**** Data excerpt ****
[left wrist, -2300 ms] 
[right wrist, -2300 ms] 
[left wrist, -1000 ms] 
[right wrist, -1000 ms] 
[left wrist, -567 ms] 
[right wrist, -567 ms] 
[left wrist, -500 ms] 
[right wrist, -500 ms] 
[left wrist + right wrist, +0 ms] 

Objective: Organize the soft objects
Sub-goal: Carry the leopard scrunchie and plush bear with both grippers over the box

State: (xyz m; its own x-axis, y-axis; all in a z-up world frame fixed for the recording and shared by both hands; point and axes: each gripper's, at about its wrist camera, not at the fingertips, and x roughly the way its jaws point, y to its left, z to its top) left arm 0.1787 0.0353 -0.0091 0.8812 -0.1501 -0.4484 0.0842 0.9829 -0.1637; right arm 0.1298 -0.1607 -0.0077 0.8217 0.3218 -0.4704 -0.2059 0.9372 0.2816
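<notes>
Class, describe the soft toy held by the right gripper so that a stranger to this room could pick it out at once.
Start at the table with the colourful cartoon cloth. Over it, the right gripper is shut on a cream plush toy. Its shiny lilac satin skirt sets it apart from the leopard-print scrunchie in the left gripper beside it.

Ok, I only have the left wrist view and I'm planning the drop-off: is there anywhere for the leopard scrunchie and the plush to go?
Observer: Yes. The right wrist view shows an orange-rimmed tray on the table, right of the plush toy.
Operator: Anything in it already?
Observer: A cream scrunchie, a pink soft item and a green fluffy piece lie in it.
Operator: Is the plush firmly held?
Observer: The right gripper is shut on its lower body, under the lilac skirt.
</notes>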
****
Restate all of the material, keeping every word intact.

### [Result of the exercise]
[left wrist, -2300 ms] 
[right wrist, -2300 ms] 
[left wrist, -1000 ms] 
[right wrist, -1000 ms] 
[left wrist, -567 ms] 
[right wrist, -567 ms] 
[left wrist, -500 ms] 
[right wrist, -500 ms] 
[left wrist + right wrist, +0 ms] 

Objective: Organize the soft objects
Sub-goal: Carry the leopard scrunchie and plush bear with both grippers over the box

State: (xyz m; its own x-axis, y-axis; all in a z-up world frame fixed for the recording and shared by both hands; point and axes: each gripper's, at about its wrist camera, not at the fingertips, and x roughly the way its jaws point, y to its left, z to its top) left arm 0.1787 0.0353 -0.0091 0.8812 -0.1501 -0.4484 0.0842 0.9829 -0.1637; right arm 0.1298 -0.1607 -0.0077 0.8217 0.3218 -0.4704 -0.2059 0.9372 0.2816
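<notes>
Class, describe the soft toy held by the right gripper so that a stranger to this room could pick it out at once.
Start at the table with the colourful cartoon cloth. Over it, the right gripper is shut on a cream plush toy. Its shiny lilac satin skirt sets it apart from the leopard-print scrunchie in the left gripper beside it.

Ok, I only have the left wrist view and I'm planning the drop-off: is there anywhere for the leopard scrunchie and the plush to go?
Observer: Yes. The right wrist view shows an orange-rimmed tray on the table, right of the plush toy.
Operator: Anything in it already?
Observer: A cream scrunchie, a pink soft item and a green fluffy piece lie in it.
Operator: Is the plush firmly held?
Observer: The right gripper is shut on its lower body, under the lilac skirt.
</notes>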

No more output will be given.